Tuesday, June 9, 2020

Brisbane Metro - Now Half-Baked

Cultural Centre - half-baked upgrade
Brisbane City Council's Brisbane Metro project has had a rocky history. The original idea, possibly drawn up on the back of a napkin after a few alcoholic drinks, was to convert the core of the SE and Inner Northern Busway to a Paris style rubber tyred metro system. It was fundamentally flawed as it stopped short of key trip generaters such as UQ, PAH, and RBWH, and any savings in journey times would have been eroded by forcing most passengers to have to change from bus to metro (or vice versa), sometimes twice. A much more sensible decision was made to replace this with a Bus Rapid Transit (BRT) system with specially designed "Metro" buses on the core routes (including to UQ, PAH, and RBWH) whilst also allowing many existing bus routes to also traverse the busway.
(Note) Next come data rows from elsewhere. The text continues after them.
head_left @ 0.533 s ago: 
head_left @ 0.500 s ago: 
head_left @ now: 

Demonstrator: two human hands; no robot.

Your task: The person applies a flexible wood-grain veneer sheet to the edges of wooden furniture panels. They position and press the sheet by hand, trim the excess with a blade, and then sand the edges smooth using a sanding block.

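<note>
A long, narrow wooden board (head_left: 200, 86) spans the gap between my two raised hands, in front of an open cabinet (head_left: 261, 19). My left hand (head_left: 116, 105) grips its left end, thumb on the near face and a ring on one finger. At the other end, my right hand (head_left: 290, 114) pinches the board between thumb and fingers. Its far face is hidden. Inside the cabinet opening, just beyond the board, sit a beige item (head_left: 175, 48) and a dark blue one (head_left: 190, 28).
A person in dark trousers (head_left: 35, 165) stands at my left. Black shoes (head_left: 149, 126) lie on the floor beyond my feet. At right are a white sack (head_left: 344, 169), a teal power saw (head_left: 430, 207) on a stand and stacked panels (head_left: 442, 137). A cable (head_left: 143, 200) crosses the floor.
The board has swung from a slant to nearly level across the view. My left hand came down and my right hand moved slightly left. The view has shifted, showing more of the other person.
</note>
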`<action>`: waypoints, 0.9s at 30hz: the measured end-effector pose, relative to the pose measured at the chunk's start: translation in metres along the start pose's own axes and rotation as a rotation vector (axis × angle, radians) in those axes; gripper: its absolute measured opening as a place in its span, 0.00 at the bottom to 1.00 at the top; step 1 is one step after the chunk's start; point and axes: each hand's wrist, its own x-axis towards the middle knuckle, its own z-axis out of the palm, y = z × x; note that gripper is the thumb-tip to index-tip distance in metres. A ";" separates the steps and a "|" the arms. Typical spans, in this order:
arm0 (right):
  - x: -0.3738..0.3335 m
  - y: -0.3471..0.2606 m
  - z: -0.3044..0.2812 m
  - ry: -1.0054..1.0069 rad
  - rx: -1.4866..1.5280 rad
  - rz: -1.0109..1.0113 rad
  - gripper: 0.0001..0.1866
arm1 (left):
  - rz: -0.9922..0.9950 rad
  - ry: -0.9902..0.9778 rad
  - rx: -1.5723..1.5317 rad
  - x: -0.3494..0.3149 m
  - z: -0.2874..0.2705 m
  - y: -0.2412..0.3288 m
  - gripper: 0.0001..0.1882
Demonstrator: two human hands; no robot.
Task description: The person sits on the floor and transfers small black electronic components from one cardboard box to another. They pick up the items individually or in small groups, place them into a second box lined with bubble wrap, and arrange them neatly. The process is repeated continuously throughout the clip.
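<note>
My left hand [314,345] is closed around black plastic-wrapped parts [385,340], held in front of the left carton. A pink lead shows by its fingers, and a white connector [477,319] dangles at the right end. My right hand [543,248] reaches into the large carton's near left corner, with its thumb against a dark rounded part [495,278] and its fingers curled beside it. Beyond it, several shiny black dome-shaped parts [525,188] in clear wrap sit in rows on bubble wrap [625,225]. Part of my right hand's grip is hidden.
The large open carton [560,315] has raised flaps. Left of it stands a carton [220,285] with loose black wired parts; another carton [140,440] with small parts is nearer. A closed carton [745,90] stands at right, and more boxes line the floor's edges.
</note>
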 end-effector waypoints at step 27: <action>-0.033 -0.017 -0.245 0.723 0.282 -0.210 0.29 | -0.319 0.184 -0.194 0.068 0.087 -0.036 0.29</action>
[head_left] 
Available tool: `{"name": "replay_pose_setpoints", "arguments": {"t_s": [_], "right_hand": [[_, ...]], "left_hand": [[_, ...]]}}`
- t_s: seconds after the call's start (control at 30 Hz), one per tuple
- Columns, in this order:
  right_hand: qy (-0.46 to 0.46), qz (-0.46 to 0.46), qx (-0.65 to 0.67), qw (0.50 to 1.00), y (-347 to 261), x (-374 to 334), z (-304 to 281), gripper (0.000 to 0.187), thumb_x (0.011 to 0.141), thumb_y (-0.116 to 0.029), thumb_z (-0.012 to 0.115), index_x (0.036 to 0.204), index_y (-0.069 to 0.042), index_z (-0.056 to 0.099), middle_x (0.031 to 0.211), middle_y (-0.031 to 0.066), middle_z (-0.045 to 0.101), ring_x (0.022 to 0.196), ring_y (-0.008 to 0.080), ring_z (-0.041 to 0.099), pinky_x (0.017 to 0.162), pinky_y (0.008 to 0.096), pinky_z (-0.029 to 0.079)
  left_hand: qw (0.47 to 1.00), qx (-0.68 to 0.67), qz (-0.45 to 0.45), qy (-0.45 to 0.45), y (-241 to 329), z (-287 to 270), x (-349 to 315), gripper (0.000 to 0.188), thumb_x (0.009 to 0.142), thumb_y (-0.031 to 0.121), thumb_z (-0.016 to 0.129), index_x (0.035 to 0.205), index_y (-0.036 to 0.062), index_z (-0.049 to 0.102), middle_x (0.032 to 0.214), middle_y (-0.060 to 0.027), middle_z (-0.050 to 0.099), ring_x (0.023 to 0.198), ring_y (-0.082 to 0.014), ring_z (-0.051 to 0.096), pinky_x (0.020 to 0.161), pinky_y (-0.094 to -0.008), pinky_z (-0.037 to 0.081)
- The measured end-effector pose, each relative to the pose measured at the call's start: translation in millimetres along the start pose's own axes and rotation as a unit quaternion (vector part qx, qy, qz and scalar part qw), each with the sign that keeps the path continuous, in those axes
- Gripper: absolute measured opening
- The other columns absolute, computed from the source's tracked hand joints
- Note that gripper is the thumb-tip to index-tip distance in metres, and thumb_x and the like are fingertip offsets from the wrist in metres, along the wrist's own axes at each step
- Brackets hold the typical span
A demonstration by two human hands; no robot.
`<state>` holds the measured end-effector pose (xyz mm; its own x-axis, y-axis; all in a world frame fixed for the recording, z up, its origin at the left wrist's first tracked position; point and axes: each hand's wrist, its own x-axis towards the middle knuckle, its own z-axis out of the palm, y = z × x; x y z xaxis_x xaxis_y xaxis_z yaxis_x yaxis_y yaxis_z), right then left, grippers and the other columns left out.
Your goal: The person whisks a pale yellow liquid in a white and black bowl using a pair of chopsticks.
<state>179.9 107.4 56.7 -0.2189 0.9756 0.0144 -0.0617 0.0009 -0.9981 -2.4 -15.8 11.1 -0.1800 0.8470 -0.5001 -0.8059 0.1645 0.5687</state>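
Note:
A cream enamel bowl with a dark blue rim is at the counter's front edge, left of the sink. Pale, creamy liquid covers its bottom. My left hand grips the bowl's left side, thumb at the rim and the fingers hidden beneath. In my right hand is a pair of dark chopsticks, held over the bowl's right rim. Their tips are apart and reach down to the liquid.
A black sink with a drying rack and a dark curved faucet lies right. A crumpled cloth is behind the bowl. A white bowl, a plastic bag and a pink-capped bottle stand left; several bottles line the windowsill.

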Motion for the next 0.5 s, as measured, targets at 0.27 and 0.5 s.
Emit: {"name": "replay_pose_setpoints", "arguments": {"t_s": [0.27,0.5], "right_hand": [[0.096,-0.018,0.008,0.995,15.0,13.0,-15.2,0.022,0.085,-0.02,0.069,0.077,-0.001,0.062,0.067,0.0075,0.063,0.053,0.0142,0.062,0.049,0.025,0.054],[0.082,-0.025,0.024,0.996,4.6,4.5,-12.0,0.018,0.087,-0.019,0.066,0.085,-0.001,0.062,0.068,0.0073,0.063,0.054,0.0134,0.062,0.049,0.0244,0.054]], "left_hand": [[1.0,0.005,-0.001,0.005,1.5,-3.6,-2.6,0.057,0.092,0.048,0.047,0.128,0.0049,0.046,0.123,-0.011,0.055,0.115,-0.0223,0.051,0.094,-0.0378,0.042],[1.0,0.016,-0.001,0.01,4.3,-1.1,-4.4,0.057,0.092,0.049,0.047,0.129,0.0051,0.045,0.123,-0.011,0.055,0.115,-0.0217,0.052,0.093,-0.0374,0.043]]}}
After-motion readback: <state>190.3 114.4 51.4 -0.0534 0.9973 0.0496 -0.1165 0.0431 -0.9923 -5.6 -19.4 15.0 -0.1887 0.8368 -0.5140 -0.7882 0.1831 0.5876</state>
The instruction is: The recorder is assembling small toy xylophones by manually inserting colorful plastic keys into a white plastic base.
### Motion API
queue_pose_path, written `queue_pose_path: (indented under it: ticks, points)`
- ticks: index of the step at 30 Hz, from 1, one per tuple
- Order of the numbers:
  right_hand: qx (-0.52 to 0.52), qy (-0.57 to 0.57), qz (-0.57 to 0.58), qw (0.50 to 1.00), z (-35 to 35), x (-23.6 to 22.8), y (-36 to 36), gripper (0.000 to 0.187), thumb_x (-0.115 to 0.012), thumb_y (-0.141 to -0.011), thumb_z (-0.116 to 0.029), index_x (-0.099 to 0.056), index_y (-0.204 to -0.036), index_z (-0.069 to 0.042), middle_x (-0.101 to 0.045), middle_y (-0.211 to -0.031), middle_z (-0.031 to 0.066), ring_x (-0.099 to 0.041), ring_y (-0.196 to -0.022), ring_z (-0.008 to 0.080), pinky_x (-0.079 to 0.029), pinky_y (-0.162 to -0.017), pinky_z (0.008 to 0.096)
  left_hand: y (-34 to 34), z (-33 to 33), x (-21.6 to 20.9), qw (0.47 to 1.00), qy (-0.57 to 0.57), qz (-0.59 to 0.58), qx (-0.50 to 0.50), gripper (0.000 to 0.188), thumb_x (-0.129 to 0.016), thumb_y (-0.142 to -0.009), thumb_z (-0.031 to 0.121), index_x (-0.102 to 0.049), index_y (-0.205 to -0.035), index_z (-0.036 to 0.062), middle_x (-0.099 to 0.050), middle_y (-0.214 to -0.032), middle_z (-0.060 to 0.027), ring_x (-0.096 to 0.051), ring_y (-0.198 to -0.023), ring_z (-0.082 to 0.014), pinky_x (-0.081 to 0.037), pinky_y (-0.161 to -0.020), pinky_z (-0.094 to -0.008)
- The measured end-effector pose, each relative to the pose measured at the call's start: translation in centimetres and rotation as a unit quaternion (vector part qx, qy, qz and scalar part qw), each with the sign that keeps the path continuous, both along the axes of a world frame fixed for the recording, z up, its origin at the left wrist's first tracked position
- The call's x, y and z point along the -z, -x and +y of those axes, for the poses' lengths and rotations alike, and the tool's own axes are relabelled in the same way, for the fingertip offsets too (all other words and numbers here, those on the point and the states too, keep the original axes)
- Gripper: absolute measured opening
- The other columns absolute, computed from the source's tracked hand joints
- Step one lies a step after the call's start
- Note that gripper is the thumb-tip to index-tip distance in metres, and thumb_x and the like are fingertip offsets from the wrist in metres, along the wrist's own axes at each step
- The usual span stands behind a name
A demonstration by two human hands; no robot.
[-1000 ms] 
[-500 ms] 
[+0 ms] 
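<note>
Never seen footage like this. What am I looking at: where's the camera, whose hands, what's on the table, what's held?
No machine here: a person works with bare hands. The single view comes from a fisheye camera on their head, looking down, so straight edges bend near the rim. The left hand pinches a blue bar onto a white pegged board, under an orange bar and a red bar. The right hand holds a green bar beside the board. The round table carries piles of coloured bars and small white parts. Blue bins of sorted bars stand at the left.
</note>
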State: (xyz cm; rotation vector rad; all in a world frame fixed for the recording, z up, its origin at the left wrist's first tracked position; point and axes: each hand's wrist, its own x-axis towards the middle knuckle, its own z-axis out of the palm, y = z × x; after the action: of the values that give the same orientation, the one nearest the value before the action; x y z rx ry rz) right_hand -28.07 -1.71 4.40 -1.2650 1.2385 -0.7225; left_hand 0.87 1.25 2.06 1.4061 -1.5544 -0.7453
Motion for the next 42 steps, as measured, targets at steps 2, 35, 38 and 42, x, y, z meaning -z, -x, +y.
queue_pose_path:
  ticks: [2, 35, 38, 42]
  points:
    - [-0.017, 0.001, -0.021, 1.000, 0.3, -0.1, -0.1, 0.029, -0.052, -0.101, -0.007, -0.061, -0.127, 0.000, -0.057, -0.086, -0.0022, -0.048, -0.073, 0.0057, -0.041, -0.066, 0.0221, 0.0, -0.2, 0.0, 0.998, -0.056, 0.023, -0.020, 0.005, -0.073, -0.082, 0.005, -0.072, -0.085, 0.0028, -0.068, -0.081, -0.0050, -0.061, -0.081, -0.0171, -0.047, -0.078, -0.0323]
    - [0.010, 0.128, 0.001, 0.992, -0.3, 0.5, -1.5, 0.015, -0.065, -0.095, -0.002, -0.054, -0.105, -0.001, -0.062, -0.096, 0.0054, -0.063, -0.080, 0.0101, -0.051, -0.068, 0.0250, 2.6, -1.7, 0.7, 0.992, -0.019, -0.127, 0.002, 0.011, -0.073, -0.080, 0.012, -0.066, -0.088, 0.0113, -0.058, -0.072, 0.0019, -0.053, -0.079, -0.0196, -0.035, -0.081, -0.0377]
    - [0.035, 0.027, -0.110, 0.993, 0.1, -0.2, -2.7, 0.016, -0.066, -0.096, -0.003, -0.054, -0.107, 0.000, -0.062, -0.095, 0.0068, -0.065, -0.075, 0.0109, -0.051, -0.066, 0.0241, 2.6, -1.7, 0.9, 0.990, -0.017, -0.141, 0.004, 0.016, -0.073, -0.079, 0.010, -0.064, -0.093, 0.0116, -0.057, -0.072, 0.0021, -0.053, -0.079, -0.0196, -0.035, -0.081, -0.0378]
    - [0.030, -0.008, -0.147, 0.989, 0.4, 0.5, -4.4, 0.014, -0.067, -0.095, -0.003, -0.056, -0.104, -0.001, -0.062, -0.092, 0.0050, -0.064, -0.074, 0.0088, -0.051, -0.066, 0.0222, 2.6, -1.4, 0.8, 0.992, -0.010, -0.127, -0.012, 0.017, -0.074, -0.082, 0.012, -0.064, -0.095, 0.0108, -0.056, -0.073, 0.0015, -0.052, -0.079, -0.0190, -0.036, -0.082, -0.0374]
The key part of the Brisbane Metro Mk2/BRT project was fixing the most serious mistake of the original SE Busway design - the Melbourne Street/Grey Street intersection at Cultural Centre. The plan was to underground this section, removing the congested and dangerous grade junction with road traffic. Unfortunately it seems that now, possibly due to silly LNP vs ALP political games, that this idea had been dropped. Whilst there will be some improvements at this intersection, it will be remain a bottleneck for busway traffic. This bottleneck lengthens journey times, can make journey times very unpredictable, and reduces capacity.

This move is very disappointing, as multiple Brisbane public transport projects are watered down to the point at which they are barely worth building. The Northern Busway tunnel along Gympie Road was recently replaced by proposed bus lanes, which was then replaced by peak period only bus lanes This is a repeat of the delay inducing road running of the Northern Busway between Windsor and Lutwyche. Cross River Rail has been watered down so much that it is now a tunnel between two serious bottlenecks at both ends. Whilst Melbourne, Sydney, and Auckland are all constructing well designed infrastructure allowing for huge increases in transport capacity, public transport planning in SE Queensland continues to be a half-baked disaster.